Arroyo, who joins Mike Walker as Hernando County residents who have played in the majors, traveled Monday to join the Pirates in Pittsburgh before their three-game series with the Braves began. Arroyo, a right-hander, will face Braves veteran John Burkett at 7:05 tonight. The game will be broadcast on TBS.
Arroyo was told by manager Richie Hebner of his promotion on Sunday afternoon, an hour before he was to pitch at Colorado Springs.
"Richie said, "Stop, you're pitching against the Braves on Tuesday,' " Arroyo said. "I said, "Sweet!' "
Gus Arroyo, who is awaiting a kidney transplant, must use a dialysis machine every day. He has two sets of equipment and actually had sent one set to Nashville, where Bronson had been pitching for the Triple A Nashville Sounds of the Pacific Coast League. The elder Arroyo had been planning a trip there to see Bronson pitch and had sent his gear ahead.

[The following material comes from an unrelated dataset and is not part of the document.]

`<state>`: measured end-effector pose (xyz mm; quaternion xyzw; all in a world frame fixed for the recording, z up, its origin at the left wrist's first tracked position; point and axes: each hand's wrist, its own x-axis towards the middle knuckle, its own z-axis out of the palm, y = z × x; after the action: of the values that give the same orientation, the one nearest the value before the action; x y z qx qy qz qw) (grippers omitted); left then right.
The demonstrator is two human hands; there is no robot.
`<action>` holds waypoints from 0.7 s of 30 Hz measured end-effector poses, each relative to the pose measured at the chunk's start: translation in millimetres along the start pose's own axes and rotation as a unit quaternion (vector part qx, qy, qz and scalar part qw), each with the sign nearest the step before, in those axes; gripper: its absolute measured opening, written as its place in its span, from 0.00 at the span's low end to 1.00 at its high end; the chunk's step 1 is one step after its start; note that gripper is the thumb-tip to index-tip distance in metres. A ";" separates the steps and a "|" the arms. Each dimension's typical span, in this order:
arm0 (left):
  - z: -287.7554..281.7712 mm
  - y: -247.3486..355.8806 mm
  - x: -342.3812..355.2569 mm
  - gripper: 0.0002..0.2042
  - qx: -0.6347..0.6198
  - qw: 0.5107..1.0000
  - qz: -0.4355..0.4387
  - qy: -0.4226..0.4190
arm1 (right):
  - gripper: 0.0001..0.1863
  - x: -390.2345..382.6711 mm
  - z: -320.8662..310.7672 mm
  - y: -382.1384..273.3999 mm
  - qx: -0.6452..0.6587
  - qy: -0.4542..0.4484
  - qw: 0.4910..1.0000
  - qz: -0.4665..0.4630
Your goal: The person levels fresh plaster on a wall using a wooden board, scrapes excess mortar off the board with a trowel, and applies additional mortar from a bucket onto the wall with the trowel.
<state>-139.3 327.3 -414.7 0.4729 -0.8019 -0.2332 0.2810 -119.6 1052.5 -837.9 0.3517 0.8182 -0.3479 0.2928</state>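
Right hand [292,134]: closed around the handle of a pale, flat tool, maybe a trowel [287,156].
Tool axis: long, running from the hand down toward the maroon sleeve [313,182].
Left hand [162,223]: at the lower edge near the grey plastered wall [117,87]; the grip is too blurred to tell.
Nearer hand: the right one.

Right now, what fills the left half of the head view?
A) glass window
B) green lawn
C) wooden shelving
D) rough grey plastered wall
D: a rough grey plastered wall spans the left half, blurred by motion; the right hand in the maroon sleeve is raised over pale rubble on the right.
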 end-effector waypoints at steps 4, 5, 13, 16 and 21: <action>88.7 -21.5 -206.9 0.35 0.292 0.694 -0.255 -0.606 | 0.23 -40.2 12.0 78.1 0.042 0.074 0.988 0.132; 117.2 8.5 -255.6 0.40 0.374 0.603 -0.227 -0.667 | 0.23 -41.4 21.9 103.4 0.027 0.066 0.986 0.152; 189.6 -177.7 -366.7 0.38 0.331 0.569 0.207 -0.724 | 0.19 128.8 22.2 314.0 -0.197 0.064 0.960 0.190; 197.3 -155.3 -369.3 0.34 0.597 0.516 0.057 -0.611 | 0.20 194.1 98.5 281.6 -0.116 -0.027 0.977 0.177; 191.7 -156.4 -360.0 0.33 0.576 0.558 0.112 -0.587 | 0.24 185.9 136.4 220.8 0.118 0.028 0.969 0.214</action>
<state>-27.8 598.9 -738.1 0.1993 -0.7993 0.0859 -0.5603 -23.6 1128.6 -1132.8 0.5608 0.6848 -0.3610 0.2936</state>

With a little more time, Gus Arroyo could have had the equipment sent on to Pittsburgh, but the suitcase existence of baseball life will force him to watch it on television.
Bronson Arroyo's fiancee, Aimee Faught, and his agent will attend the game.
But neither father nor son see this as a sad story. The younger Arroyo perhaps is still in shock and his father is sure more chances are forthcoming.
Gus Arroyo already is planning for a possible second start, which could come Saturday or Sunday against Florida.
"We'll be there for the next one," Gus Arroyo said. "We wish we could, but it won't work out."
Bronson Arroyo, who had never been to a major-league game before suiting up for Pittsburgh last night, is eager for his father to see him pitch.
"He'll see me," he said. "There'll be more chances. He'll just miss the first one.
"I think he's been waiting for this longer than I have."
Tim Sims, who coached Arroyo as a junior and senior at Hernando, said not being there will be tough on both.
"Knowing how strong-willed an individual Gus is and how much he wants to be there, I know how difficult it is on him," he said. "I know it'll be difficult on Bronson as well. But I know there'll be a lot of folks tuned into the game on TV."
Arroyo, who will be the 20th pitcher used by the Pirates this season, is 56-30 in parts of six minor league seasons.
His son was typically low-key when he called Sunday with news of the promotion, the pitcher's father said.
"He never gets too ecstatic," Gus Arroyo said. "That's just him. He's been working for this day and we're all just glad it came about. He deserves it."